Family thus instills in the characters of the play a sense of honor and duty, but this is not the only role that the idea of family plays. Throughout the play, fate is closely tied to The Relationship Between Heredity and Fate: One’s fate, in other words, is decided by the actions and sins of one’s predecessors. Hippolytus, by his very chastity, must pay for the promiscuity and infidelity of his father Theseus; Aricia is sentenced to a life of celibacy because of the treasonous actions of her father and brothers. It is Phaedra, in particular, who is depicted as a “victim” of hereditary fate. When she first comes on stage, Phaedra invokes the sun as the “Author of my sad race, thou of whom my mother / Boasted herself the daughter” (183), and later she speaks of the “hate of Venus and her fatal wrath” (186) and refers to herself as the “Hapless victim of / Celestial vengeance” (198). These lines are all allusions to the tradition that Phaedra’s ancestors, descendants of the sun god Helios, had been cursed by the love goddess Venus (or Aphrodite, in Greek versions) to be consumed by inappropriate love and desire. This, in Phaedra’s view, is the reason she loves Hippolytus, and why she cannot hope to control or suppress this love.
For the royal house of Athens, this family drama also plays out as a political drama. The rumor that Theseus is dead gives rise to several factions, with some supporting Hippolytus, others Phaedra’s son, and others Aricia.
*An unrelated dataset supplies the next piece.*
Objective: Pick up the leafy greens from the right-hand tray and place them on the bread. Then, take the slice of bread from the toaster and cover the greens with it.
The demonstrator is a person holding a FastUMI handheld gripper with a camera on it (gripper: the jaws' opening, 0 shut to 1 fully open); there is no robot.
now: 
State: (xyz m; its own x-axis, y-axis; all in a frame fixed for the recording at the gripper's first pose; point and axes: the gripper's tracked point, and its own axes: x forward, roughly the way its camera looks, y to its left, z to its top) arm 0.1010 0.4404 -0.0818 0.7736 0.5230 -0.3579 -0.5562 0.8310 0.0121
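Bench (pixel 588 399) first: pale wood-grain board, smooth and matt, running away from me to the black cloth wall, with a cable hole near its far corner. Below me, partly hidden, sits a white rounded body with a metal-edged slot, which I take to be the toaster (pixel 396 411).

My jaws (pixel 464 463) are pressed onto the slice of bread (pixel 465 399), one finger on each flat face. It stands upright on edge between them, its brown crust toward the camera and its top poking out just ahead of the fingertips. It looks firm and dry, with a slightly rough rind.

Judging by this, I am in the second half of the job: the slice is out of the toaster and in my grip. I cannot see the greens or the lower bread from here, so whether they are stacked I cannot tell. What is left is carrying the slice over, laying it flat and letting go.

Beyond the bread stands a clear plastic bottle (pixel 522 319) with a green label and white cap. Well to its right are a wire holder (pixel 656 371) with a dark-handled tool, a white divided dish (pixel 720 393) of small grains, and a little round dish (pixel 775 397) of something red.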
Politics are as important a motivation for the characters of the play as anything else: Indeed, it is in no small part for the rights of her young son that Phaedra decides to stay alive and to try to approach Hippolytus. Aricia, understandably, longs to escape her imprisoned state. Meanwhile Hippolytus, always the image of nobility, wishes only to find a suitable ruler, “Whatever the cost” (199).